Rispetto al Sentieri di 5 anni fa però ci sono dei dati che andrebbero evidenziati: l’incidenza di tumori maligni rispetto al nord-ovest è in aumento negli uomini (da +10 a +14%) ed in leggerissima diminuzione nelle donne (da +14% a +13%). È in calo il tumore al fegato (da +56% a +39% negli uomini e da +41% a +4% nelle donne) anche se resta ben sopra la media del nord-ovest così come per i melanomi (da + 27% negli uomini e +19% nelle donne ad un +8% in entrambi i sessi) ed i tumori alla mammella (da +25% a +19%); in forte calo i linfomi non-Hodgkin (da + 14% negli uomini e +25% nelle donne ad un -14% in entrambi i sessi).
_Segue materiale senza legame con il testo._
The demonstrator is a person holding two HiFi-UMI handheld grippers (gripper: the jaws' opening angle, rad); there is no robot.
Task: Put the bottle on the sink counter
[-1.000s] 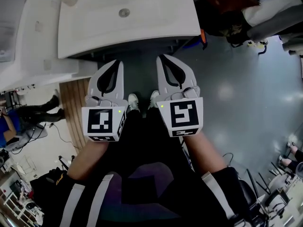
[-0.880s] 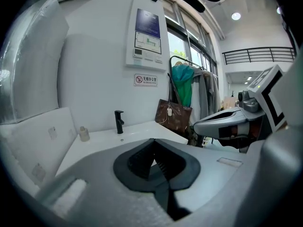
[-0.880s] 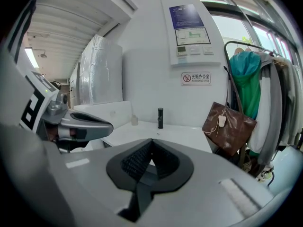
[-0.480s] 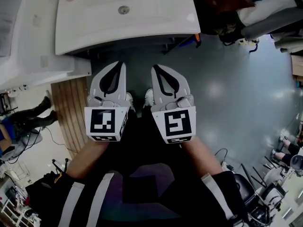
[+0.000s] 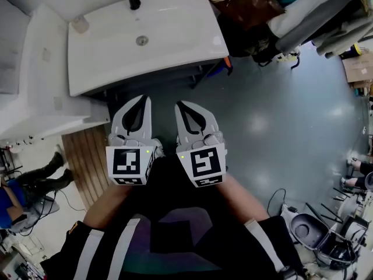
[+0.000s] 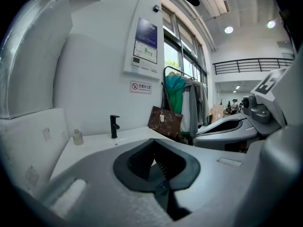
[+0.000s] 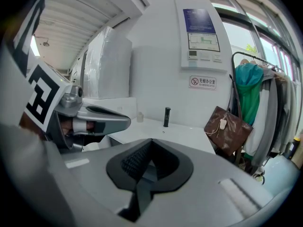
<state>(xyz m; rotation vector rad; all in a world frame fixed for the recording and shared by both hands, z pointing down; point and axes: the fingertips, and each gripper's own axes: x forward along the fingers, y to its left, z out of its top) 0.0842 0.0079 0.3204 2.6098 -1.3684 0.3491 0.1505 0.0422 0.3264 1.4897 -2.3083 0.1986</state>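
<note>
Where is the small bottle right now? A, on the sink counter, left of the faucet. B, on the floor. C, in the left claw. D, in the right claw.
A: the bottle stands on the counter left of the faucet, while the left claw and right claw are shut and empty.

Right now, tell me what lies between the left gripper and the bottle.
Only bare counter separates the left gripper from the bottle; the left gripper view shows it.
</note>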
Aumenta molto l’incidenza del tumore al colon retto nelle donne (+186%) e quello alla tiroide (da +70 a +81% nei maschi e nelle donne, da +56% a +59%.
L’aumento di ricoveri per patologie tumorali ma anche di altro tipo (malattie del sistema nervoso, dell’apparato respiratorio, dell’apparato digerente) ha una svariata serie di concause, che il Sentieri non indaga. Come spesso ricordano le autorità sanitarie c’entra l’aumento dell’età media e indubbiamente gli stili di vita (fumo, consumo di alcol, dieta alimentare con troppi grassi, sovrappeso). Ma va dato il giusto peso anche all’inquinamento: per questo Sentieri dedica due capitoli a parte alla questione dell’inquinamento atmosferico (correlato alle patologie respiratorie e cardiocircolatorie) e a quella degli interferenti endocrini. Sono quei contaminanti persistenti quali diossine, Pcb, metalli pesanti (che a Brescia abbondano) pesticidi, sostanze industriali come ftalati e bisfenolo A. «Particolarmente critica è l’esposizione nel periodo prenatale e prepuberale, i cui effetti possono manifestarsi anche a distanza di anni» scrive Sentieri. Per i tumori a mammella, testicolo e prostata «si sta rafforzando l’ipotesi che l’incremento di queste neoplasie possa essere parzialmente correlato all’esposizione a inquinanti ambientali». E guarda caso c’è un eccesso di questi tumori a Brescia, così come a Porto Torres, Taranto, Bacino del Chienti e Laghi di Mantova.